• **BRIEF**
Return the lines below that carry the word "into".

• **RECORDS**
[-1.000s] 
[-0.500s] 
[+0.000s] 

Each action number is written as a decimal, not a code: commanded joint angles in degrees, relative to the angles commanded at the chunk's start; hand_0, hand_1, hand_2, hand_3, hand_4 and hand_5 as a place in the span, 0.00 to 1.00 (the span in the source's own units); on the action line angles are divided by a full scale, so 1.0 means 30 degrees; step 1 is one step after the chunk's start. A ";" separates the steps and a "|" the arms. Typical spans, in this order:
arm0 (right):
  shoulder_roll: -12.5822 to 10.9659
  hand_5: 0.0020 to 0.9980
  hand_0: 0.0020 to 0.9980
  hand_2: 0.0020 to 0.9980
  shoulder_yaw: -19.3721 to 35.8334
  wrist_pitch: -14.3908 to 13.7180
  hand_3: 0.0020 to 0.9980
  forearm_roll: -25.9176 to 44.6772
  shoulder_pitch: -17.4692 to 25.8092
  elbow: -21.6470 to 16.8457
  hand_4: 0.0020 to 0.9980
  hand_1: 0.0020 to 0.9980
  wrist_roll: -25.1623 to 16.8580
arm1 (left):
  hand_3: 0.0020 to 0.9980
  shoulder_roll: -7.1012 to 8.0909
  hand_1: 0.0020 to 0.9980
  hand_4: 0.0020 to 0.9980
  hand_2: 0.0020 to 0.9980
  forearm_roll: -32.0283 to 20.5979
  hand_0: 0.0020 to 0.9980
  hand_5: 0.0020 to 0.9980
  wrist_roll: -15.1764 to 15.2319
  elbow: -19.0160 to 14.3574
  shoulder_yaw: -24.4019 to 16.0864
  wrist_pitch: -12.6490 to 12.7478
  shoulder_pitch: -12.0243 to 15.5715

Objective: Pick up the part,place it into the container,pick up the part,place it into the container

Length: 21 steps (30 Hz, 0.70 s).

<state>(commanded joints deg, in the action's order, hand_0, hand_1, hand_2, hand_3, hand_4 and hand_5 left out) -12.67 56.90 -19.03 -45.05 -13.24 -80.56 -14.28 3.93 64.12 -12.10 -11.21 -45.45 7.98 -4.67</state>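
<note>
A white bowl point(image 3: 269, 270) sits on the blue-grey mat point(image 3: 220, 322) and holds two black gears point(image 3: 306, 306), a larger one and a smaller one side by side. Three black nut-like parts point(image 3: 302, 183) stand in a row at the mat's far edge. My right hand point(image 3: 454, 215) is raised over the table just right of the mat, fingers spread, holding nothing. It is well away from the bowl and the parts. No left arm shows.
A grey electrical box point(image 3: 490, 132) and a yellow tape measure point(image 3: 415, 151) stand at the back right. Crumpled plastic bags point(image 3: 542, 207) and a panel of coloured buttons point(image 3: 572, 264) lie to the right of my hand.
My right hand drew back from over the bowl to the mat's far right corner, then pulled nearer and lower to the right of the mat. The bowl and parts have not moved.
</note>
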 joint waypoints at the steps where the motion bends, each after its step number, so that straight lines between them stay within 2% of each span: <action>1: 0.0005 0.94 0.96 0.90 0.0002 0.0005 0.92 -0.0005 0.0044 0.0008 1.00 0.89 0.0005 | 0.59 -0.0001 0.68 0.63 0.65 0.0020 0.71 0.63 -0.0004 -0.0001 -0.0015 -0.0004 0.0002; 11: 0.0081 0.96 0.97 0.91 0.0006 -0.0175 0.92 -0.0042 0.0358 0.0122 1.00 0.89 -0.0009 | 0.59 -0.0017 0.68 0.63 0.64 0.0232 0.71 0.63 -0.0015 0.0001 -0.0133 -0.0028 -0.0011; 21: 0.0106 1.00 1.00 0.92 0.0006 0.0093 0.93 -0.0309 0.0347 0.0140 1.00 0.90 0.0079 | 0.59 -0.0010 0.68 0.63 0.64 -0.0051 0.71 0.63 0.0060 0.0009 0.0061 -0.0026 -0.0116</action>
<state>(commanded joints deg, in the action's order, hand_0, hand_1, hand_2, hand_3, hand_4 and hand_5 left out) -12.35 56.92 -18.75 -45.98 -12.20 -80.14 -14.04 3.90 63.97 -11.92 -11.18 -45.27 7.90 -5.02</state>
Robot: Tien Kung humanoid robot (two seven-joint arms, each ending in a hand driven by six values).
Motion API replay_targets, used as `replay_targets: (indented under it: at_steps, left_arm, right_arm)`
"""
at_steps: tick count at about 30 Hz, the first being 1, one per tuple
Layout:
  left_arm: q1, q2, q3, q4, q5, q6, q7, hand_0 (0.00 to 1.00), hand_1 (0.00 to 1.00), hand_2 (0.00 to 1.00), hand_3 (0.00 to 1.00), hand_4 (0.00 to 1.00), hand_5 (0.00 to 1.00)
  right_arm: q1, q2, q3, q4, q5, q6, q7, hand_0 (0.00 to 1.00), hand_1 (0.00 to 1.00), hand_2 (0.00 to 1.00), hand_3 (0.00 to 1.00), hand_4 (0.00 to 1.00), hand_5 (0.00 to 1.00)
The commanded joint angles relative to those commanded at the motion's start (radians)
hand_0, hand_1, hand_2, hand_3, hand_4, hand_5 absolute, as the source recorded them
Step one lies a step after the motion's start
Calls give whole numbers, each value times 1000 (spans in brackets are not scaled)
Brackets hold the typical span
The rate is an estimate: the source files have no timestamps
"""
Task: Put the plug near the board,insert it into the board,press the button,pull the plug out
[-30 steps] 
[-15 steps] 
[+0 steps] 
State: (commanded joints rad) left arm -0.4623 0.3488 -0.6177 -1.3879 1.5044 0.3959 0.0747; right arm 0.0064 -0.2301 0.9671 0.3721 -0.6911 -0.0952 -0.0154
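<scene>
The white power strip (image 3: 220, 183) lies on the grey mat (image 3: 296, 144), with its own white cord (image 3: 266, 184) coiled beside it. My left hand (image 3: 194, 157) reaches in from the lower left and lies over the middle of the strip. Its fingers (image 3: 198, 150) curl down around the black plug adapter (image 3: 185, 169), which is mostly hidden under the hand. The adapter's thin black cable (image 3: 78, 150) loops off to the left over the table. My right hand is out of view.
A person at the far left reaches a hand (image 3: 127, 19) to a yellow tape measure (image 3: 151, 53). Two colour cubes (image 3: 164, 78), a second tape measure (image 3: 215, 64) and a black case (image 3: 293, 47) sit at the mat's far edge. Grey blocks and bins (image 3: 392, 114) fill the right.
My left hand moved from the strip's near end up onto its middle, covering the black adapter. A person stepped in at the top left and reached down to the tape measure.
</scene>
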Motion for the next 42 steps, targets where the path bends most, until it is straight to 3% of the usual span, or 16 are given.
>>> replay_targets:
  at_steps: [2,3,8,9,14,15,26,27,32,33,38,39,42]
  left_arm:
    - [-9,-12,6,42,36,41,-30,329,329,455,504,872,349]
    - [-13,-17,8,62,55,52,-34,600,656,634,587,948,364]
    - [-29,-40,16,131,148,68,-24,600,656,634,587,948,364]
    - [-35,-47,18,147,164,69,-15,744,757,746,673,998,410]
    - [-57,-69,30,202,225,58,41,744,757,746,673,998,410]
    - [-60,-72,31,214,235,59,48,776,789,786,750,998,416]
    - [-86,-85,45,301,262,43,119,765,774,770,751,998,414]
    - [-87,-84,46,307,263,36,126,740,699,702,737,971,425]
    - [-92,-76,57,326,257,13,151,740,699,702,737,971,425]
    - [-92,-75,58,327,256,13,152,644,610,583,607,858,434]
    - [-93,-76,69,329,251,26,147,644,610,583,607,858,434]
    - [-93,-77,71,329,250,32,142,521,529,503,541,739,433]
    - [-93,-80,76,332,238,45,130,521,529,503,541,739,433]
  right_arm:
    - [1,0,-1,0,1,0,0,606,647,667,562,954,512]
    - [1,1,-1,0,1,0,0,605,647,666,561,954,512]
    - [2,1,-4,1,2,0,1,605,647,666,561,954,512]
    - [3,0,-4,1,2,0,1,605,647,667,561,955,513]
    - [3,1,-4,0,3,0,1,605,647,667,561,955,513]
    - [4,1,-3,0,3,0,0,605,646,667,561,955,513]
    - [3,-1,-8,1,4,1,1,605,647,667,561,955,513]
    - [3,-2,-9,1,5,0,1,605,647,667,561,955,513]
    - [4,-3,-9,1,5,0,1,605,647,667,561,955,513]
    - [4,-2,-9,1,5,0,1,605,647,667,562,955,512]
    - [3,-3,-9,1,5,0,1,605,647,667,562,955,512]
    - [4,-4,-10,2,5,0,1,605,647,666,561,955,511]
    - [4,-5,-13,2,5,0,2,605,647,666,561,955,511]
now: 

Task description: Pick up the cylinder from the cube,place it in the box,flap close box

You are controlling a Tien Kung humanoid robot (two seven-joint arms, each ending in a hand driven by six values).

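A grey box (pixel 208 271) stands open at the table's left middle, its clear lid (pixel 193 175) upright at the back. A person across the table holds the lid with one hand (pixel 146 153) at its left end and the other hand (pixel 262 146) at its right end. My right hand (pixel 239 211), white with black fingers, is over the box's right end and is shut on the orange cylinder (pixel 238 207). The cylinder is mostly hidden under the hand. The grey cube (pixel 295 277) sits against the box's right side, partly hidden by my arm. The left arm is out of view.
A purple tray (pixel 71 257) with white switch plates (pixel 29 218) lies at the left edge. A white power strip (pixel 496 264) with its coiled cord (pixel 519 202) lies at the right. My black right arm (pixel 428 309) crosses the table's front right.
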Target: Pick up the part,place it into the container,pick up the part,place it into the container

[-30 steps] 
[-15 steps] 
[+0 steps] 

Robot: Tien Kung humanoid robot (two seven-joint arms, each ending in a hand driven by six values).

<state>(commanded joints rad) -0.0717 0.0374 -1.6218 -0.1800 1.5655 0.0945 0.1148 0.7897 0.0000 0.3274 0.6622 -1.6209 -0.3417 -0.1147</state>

• **ANSWER BOX**
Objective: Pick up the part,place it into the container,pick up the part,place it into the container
Task: Put the plug near the board,insert it into the board,press the button,pull the plug out
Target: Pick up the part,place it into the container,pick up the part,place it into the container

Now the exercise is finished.